Task description.
Nothing outside the lines below from the one containing "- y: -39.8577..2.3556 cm" through the one containing "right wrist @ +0" is to be printed; print those exactly, ends included, and drop the pictures.
============
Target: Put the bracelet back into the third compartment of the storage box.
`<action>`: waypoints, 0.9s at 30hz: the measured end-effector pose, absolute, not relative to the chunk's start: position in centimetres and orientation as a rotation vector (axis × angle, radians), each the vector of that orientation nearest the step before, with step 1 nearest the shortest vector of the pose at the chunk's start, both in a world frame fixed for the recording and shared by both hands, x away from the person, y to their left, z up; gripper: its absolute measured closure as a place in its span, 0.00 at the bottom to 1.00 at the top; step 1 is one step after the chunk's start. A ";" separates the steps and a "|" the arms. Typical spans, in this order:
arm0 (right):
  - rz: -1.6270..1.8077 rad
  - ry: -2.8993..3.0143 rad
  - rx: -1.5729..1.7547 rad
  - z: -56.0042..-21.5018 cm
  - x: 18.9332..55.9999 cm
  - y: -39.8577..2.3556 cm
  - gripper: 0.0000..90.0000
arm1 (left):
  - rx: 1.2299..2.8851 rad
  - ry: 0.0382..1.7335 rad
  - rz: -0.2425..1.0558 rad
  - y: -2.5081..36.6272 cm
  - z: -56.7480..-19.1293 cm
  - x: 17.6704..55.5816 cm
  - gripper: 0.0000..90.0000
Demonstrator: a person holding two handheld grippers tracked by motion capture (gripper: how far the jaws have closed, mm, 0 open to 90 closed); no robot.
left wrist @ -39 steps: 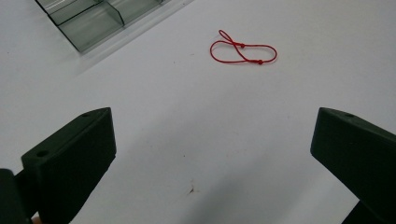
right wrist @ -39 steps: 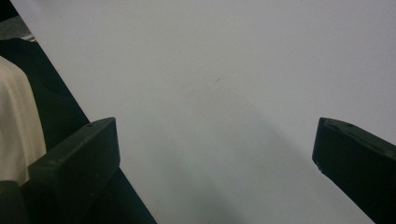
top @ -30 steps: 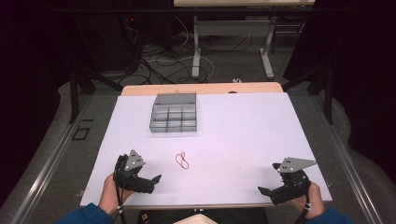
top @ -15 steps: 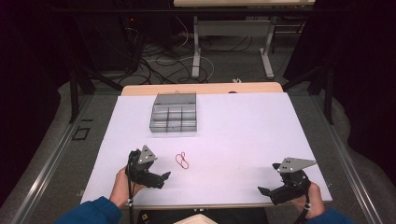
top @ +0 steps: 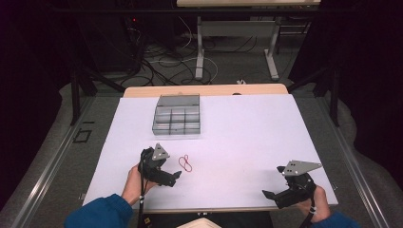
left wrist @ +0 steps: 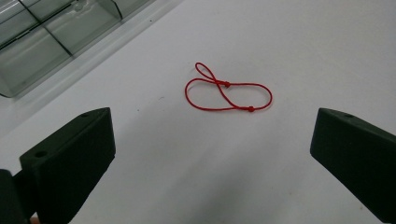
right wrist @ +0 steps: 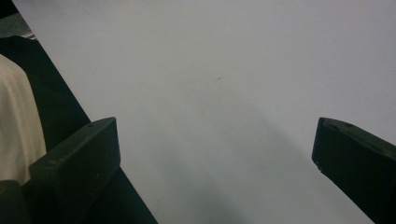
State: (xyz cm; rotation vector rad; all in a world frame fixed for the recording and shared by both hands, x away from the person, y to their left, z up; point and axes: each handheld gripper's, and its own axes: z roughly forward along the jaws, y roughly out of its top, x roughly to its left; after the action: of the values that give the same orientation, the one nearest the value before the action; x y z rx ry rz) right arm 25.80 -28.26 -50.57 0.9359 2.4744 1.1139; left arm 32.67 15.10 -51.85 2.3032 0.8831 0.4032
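Observation:
A thin red string loop [top: 185, 163] with two small knots lies flat on the white table [top: 247, 137], also the red string loop [left wrist: 228, 93] ahead of the jaws in the left gripper view. My left gripper [top: 175, 178] is just left of it and slightly nearer, open, jaws wide apart with nothing between them; the left gripper [left wrist: 210, 154] points at the string. Near the table's front right corner my right gripper [top: 267, 195] is open over bare table; the right gripper [right wrist: 215, 158] holds nothing.
A clear grey compartment box [top: 177, 115] stands at the back of the table, left of centre; its corner, the compartment box [left wrist: 51, 32], shows at the upper left of the left gripper view. The table's front edge [right wrist: 60, 88] runs close by the right gripper.
My left gripper has moved forward and to the right, toward the red string. The right gripper has stayed where it was.

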 end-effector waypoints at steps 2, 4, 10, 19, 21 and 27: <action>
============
Output of the task.
  - y: -39.8577..2.3556 cm
  - gripper: 0.0000..90.0000
arm1 (left):
  - rx: 1.2299..2.8851 rad
  - ry: 0.0382..1.7335 rad
  - rz: -0.2425..1.0558 rad
  - y: -2.5081..36.6272 cm
  - z: -56.7480..-19.1293 cm
  - x: 17.6704..55.5816 cm
  - gripper: 0.0000..90.0000
Demonstrator: a person holding two handheld grippers tracked by motion capture (gripper: how far the jaws have closed, mm, 0 open to 90 closed); no robot.
left wrist @ -39 steps: 
right wrist @ -39 steps: 
top @ -30 steps: 
top @ -15 steps: 
top @ +0 steps: 
left wrist @ +0 steps: 
right wrist @ +0 steps: 

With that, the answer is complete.